Book Year(s): 754-758.

Mammalian Assistance: Vegas came in both days; Hayes tried to. More specifically, the first day Hayes took a few steps in, saw Vegas, then turned around and left. Today she went as far as sitting on my lap for a few moments, then got tired of Vegas staring at her and left. (Vegas is sweet and kind in the Writing Room, but nowhere else.)

Exercise: Walked Tucker around the neighborhood both days, including twice today. Walked down to campus today.

Stimulants: None / Dr. Pepper.

Today's Opening Passage(s):

Saturday: In the beginning, what Kwewu wanted was impossible. This did not slow down his work, however.
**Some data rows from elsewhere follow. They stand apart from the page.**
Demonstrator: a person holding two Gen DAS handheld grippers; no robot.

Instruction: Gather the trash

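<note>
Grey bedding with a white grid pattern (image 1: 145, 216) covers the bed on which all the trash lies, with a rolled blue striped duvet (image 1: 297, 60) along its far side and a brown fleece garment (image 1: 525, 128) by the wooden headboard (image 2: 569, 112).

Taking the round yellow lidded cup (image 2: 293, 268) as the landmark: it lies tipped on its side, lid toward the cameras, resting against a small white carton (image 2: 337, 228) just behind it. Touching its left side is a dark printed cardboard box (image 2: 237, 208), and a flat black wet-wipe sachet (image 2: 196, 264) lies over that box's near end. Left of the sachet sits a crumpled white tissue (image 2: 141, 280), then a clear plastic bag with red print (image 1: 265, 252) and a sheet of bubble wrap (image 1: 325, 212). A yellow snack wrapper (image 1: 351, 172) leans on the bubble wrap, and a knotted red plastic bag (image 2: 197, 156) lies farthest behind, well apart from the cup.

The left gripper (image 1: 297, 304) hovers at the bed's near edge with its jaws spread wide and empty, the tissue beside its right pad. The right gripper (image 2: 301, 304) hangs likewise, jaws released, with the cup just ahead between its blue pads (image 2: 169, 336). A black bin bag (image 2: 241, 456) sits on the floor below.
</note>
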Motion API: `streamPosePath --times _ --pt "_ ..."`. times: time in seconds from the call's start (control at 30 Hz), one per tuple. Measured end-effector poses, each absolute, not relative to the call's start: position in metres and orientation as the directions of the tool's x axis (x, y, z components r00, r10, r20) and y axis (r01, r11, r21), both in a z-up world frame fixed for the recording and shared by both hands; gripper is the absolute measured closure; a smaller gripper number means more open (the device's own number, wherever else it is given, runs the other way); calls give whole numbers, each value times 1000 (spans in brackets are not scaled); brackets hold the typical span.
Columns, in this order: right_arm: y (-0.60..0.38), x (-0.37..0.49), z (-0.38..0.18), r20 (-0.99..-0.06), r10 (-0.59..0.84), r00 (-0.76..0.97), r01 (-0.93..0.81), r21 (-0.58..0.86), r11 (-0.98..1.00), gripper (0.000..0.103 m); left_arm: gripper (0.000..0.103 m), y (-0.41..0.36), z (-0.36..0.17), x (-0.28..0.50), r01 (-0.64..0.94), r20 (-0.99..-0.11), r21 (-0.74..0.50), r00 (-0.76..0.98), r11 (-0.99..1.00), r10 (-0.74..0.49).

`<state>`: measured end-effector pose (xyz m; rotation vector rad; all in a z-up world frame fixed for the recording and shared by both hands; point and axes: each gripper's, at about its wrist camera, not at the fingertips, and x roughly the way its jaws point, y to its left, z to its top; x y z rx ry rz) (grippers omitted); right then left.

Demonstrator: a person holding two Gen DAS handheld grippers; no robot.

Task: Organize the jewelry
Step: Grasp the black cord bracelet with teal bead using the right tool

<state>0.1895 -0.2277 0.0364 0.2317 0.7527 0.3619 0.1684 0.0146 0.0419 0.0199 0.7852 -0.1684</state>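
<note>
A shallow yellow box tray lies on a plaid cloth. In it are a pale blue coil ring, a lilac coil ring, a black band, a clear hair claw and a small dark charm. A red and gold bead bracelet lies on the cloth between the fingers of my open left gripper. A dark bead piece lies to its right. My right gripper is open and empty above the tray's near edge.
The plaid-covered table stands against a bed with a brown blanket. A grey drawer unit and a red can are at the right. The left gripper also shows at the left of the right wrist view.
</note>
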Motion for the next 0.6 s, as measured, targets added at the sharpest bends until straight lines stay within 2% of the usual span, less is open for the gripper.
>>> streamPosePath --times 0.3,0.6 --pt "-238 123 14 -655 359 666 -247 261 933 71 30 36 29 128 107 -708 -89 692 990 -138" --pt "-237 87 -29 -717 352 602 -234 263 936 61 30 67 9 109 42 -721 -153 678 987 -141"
The oldest main canal and distribution canals carrying water into the fields, complete with weirs, headgates, and water control gates, had been created over four centuries before by the labor of hundreds and then thousands of people. They were the central nexus of Hohokam development, the people's independence channeled into a centralized control the same way the canals and gates channeled the water. Even if Kwewu had thousands of people at his disposal—which he didn’t—his project to fill the Valley of the Sun with water would still take years. Even with hundreds, it would stretch beyond his lifetime.


Today: He was not simply being generous. Instead, he was remembering the attack that damaged his family so badly, then the second one where Judumi went insane for awhile. The Hohokam always took the best of what they found to weave into the Himthag, their way of life. No matter how strange, if it was good it could become part of Hohokam culture. It had worked for ideas, prayers, rituals, art, medicine...why not people too?

Non-Research / Review Books In Progress: Michener; Davis; The Ballad of Frankie Silver by Sharyn McCrumb.